(7 years, 6 months ago)
Commons ChamberI think that the public health cuts were disastrous. The Treasury, in an extraordinary example of short-term thinking, clawed back the funds that had been promised. The King’s Fund has shown that local authorities in England are being forced to spend more than 5% less on public health initiatives this year than in 2014, and tackling drug misuse in adults will face a 5.5% cut of more than £22 million. Until the Government put their money where their mouth is on the drugs strategy, they will have to accept that some stakeholders remain sceptical.
There was an interesting discussion about alcohol earlier in the debate. Ministers seem to struggle with the notion that alcohol is actually a drug, but the truth is that in absolute terms alcohol causes more harm than any illegal drug. It is shocking that the strategy managed only two paragraphs on alcohol, which is a major killer in Britain today. Professor Ian Gilmore, chair of Alcohol Health Alliance UK, has said that
“we also need a dedicated strategy on alcohol which recognises the breadth of harm done by alcohol. In the UK alcohol is responsible for over 26,000 deaths per year, over 1 million hospital admissions per year, and…alcohol cost the UK economy between £27—£52 billion in 2016.”
In 2015, there were 8,000 casualties caused by drink-driving alone. Professor Ian Gilmore continued:
“The time has come for the Government to take an evidence-based approach to controlling the supply of and reducing the demand for a legal drug which is sold on virtually every street corner, sometimes at pocket money prices.”
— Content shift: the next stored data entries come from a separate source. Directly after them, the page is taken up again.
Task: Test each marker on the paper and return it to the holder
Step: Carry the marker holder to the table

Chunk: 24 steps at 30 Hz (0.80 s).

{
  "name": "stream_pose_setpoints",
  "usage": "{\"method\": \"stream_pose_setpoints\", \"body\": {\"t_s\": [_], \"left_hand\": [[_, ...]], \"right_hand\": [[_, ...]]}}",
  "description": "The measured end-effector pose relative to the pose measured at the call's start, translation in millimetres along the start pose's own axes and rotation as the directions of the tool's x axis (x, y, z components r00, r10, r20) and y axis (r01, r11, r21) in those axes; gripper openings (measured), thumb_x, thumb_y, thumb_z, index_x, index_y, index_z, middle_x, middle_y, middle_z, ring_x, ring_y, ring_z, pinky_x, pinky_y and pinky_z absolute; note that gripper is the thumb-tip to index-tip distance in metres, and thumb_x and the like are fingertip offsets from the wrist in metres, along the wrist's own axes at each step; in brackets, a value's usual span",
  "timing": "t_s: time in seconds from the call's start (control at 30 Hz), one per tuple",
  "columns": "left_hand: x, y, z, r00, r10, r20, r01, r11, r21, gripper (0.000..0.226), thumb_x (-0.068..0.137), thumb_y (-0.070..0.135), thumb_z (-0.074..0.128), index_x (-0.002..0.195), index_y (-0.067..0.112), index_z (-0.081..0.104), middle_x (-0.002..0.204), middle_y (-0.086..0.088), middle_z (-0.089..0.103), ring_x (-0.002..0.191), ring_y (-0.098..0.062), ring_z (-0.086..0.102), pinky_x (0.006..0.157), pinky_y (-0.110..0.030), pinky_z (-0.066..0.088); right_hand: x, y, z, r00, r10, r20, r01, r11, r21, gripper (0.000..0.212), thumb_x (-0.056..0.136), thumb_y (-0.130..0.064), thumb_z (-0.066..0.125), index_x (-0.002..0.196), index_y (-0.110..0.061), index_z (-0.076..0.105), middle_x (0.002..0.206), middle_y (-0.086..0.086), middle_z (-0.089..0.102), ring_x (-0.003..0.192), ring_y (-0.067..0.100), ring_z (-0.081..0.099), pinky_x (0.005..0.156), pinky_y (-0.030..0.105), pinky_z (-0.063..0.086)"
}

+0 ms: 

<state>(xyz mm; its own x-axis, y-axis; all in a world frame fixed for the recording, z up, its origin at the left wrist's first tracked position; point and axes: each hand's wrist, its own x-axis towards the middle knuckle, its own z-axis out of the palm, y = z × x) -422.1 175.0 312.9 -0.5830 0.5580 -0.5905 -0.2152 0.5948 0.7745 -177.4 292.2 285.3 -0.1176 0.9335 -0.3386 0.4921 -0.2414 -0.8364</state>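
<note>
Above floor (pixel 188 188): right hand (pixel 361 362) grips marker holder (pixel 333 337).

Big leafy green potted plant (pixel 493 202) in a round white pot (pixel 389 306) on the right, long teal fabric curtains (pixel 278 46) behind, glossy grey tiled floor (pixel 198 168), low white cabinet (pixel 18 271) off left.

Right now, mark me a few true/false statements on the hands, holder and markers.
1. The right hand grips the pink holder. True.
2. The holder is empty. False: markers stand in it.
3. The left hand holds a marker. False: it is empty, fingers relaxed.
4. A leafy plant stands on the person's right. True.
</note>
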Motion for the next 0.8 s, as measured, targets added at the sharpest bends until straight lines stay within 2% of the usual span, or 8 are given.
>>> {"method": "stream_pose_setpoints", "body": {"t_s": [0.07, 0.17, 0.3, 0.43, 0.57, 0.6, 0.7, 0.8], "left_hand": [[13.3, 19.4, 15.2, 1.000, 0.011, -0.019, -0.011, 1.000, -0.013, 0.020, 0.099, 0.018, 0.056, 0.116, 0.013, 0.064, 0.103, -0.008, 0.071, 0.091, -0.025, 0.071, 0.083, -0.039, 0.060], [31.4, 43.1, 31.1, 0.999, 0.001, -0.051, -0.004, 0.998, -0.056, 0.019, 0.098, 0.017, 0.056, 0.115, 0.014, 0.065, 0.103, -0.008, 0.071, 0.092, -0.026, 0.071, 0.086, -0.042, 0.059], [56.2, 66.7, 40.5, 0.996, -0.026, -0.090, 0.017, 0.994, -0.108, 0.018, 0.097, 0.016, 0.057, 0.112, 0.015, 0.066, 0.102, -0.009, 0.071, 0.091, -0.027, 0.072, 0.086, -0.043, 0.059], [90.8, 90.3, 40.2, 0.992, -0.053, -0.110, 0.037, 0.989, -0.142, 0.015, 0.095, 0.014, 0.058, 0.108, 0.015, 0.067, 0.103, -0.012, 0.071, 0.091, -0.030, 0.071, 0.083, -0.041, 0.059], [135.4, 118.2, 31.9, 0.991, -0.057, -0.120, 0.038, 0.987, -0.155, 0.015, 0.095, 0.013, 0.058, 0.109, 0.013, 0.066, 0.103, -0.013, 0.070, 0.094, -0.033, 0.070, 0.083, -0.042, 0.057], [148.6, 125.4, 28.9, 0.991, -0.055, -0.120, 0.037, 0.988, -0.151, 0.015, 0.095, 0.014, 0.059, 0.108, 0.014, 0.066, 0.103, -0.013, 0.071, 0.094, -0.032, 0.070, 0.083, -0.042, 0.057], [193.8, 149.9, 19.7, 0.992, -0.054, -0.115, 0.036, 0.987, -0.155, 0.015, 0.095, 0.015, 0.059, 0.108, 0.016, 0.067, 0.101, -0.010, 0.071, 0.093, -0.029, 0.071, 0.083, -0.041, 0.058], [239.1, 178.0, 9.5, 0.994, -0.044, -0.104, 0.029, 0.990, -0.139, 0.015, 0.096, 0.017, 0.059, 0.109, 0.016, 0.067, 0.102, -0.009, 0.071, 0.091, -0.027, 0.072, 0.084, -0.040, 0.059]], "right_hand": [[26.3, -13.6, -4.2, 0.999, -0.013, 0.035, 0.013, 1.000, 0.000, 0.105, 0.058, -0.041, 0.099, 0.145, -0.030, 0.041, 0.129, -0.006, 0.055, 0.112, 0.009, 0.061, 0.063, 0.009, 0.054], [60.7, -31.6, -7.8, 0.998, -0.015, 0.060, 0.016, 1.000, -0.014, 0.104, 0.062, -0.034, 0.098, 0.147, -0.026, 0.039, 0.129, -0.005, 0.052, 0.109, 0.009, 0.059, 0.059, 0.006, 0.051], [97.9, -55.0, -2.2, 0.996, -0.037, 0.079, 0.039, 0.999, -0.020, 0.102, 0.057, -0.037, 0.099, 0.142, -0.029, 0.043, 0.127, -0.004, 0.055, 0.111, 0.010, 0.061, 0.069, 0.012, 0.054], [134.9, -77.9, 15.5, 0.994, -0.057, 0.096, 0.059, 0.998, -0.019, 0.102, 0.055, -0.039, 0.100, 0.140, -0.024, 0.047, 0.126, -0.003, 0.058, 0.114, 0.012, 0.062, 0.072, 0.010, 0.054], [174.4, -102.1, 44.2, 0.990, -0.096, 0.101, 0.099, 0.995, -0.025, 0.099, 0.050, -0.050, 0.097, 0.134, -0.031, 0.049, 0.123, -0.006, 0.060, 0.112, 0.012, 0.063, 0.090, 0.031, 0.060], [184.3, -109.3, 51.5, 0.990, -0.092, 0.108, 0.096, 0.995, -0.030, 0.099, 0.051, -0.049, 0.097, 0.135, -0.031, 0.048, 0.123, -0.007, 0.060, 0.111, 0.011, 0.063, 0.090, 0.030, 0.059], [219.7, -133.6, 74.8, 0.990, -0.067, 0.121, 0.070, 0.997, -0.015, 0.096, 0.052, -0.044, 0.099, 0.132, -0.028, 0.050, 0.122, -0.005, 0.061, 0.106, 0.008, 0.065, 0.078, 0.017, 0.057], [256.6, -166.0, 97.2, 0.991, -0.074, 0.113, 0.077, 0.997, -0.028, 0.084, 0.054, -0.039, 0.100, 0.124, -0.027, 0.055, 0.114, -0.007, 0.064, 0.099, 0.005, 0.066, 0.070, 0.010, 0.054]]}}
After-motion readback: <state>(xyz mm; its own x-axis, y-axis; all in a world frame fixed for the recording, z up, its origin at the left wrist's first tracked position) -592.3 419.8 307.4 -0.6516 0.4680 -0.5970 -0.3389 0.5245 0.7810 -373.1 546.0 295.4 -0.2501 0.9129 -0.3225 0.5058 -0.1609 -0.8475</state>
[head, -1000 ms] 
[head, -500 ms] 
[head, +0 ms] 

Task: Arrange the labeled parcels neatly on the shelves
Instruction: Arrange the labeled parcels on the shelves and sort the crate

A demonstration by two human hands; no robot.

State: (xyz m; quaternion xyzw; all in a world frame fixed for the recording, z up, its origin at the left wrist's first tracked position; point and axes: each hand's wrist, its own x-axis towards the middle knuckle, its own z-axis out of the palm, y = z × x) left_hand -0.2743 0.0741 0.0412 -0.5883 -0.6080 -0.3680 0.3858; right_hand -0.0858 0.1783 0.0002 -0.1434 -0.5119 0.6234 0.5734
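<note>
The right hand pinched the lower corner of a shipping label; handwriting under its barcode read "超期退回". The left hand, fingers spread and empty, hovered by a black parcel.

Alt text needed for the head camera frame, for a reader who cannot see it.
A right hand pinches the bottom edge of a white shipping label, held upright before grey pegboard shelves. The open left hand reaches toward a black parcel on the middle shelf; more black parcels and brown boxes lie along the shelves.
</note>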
Portugal de-penalised drug use in 2001 and, as a result, halved the number of heroin users in the country, and the number of deaths has fallen from 80 a year to 16 a year. In the 30 years in which my right hon. Friend and I have been in the House, can she think of any initiative by any Government that has reduced drug harm so spectacularly?
My hon. Friend is a passionate proponent of decriminalisation, and I think that he makes his own case.
The strategy claims that the Psychoactive Substances Act 2016 has been hugely successful in stopping the proliferation of legal highs. It is true that in the first six months since the Act came into force nearly 500 people were arrested. However, as various drug charities suspected, despite those measures demand for the substances continues to increase. So-called legal highs have simply been pushed into the black market or on to the internet, which I suspect is why the Government have in the same breath claimed that they will focus on eliminating the vast range of problems that these substances cause. That exposes something that the Opposition made clear during the passage of the Act: legislation is effective only if there is a wider strategy in place.
The strategy has now been produced, but meanwhile legal highs are more dangerous than ever, affecting the poorest and most vulnerable in society. It remains the case that too many people, particularly women, go to prison without a drug habit and leave with a drug habit. I believe that Ministers, working with the Ministry of Justice, could do a great deal more to make our prisons drug-free zones. It is an elementary issue, but one that the Government continue to fail to address.
I am sure that most Members were as alarmed as I was last year by CCTV footage of a drone making deliveries to a prison. That is the favoured manner of getting contraband, in the form of mobile phones, weapons and drugs, into our prisons. There are no easy answers, but if there are not enough guards to guard the prisoners, I find it hard to believe that they could devote much time to searching one another or taking down drug-mule drones. My hon. Friend the shadow Secretary of State for Justice has repeatedly said that the decimation of prison officer numbers under the Conservatives is a key reason for the Government’s inability to stem the growing influx of drugs into prisons. What specific extra staffing resources will be given to prisons to enable officers and prison authorities to meet the objectives of the new drugs strategy?
The Minister referred to global issues and to the international war on drugs, but she will be aware that it is largely regarded as failing. We would like to hear how Ministers plan to make the international war on drugs more successful than it has been. There are some aspects of the strategy that we welcome. For example, it is excellent that greater efforts will be made to provide young people with effective, evidence-based drug prevention education. As a parent, I think that most parents are unable to keep up with the kinds of drugs that young people are discovering nowadays. As I said earlier, it is very important that prisoners are given more help to get into recovery and that their progress is monitored closely. We need far clearer and more explicit guidelines on the value of opioid maintenance treatment which, if properly implemented, allows many people with opioid dependence to live their life and, crucially, prevents overdoses.
Another important aspect of the strategy is its recognition that people can slip through the cracks of dual diagnosis of mental health problems and problem substance use. I am glad that the strategy, at least in principle, wants those people to be better catered for, rather than shunted between services that are reluctant to take on complex and demanding cases.
There is a tendency to regard drug use and abuse as a personal failure. We in the Opposition would rather regard it as a societal failure. We say that any drug strategy has to look at the broader picture, including what is happening in society and the resources available. Although we welcome the drug strategy in principle, we question whether the resources or the will is there to make its worthy aims real and manifest.